In another play by the fifth grade girls, Stewart and the Asteroid, a group of girls help Stewart, an alien from outer space, to blast an asteroid made of vegetables, before it crashes into earth and turns into compost.
"We have to blast it, or it will melt the earth. The kids and the alien, Stewart, have to work together," Domenick says.
Acting, writing and movement teachers worked with the students over four weeks. Movement workshops focused on exercise and making healthy choices for their bodies. Acting coaches taught the students such skills as voice projection on stage, but the Summer Theater Intensive not only teaches theatre skills but also about health in the community.
The goal is to help the students from an artistic standpoint to understand that, even as kids, they can make a difference in their community, whether it's being more conscious about homelessness or encouraging their parents to buy vegetables and cook a meal, rather than eat fast food, Marable says.
Making healthy decisions also means feeding yourself and others with positive thoughts and affirmations, Dixon tells the campers. "Healthy body, light spirit, right mind."
But like any summer stock production, time is in short supply.
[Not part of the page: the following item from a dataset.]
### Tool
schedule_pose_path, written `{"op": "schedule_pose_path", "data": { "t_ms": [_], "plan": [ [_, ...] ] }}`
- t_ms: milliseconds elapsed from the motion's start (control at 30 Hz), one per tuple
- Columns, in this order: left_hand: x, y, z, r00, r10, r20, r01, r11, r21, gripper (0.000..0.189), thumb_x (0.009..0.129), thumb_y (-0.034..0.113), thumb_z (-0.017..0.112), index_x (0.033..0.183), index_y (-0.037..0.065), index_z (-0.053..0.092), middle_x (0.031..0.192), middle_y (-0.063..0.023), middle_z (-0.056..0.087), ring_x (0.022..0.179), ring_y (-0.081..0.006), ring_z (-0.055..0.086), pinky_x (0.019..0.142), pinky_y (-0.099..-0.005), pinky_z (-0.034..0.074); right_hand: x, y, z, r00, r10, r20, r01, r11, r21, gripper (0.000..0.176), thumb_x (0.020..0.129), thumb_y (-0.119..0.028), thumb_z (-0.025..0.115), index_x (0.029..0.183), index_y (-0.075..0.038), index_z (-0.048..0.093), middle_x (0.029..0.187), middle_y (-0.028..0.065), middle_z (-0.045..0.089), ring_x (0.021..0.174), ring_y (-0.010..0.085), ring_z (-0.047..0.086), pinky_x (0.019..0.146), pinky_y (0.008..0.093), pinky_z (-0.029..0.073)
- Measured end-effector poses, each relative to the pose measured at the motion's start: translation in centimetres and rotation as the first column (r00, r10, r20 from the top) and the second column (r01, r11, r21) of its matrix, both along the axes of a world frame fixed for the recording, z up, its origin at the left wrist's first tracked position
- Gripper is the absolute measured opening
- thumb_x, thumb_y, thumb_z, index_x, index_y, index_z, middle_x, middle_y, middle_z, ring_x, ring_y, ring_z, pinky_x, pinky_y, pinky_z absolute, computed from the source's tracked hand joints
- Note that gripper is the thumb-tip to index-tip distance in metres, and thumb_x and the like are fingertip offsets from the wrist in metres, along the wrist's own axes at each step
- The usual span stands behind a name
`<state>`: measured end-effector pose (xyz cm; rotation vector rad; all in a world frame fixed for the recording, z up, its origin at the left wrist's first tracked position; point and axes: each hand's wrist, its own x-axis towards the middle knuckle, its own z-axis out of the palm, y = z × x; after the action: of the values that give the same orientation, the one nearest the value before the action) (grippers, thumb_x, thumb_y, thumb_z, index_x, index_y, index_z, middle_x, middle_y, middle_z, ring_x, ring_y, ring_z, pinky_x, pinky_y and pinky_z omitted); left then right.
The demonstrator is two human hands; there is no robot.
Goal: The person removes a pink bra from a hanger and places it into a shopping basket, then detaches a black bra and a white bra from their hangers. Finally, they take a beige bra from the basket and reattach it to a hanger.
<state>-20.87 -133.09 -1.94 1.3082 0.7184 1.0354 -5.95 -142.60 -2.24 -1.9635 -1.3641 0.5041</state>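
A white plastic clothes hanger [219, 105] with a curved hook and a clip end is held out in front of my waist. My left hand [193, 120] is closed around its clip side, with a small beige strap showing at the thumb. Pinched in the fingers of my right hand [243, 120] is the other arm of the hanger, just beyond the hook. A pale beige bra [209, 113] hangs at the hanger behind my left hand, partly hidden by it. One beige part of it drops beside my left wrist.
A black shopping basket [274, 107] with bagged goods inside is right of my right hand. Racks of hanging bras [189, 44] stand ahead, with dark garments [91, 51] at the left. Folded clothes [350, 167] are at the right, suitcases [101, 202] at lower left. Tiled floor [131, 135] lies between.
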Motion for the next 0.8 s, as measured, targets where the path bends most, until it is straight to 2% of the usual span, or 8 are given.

Meeting only twice a week for a few hours at a time, consistent attendance has been an issue. Parents have different levels of obligations, Dixon explains, but the founders stress the families' enthusiasm. The counselors and volunteers have learned to adapt - a skill necessary for any actor.
"When you mess up, what are you going to do? Just keep going. And speak loudly," Dixon tells the young actors.
"Like in The Lion King?" one young actor asks.
"Yes. And I was in The Lion King. I should know, " Dixon says.
Many of the students were unfamiliar with Broadway and theatre before the intensive, Marable says. The economics of Broadway, often cost prohibitive, are such that Dixon says, when he looks out into an audience, he sees a fairly narrow demographic. This intensive was an opportunity to bring theatre to a different audience.
The Summer Theater Intensive also helps to enforce arts education, Dixon says, recalling his own school's strong theatre program, in which three musicals and even multiple Shakespeare plays performed each year. Art teaches critical thinking, how to work in groups and multitasking: "I don't think in a box. I think in a sphere."
And Dixon understands the importance of mentors to teach these skills. For him, his upcoming Shuffle Along, castmate Brian Stokes Mitchell played that role.
Exposing these youth to the art, Marable says is "new, creative and fun, emphasis on the new."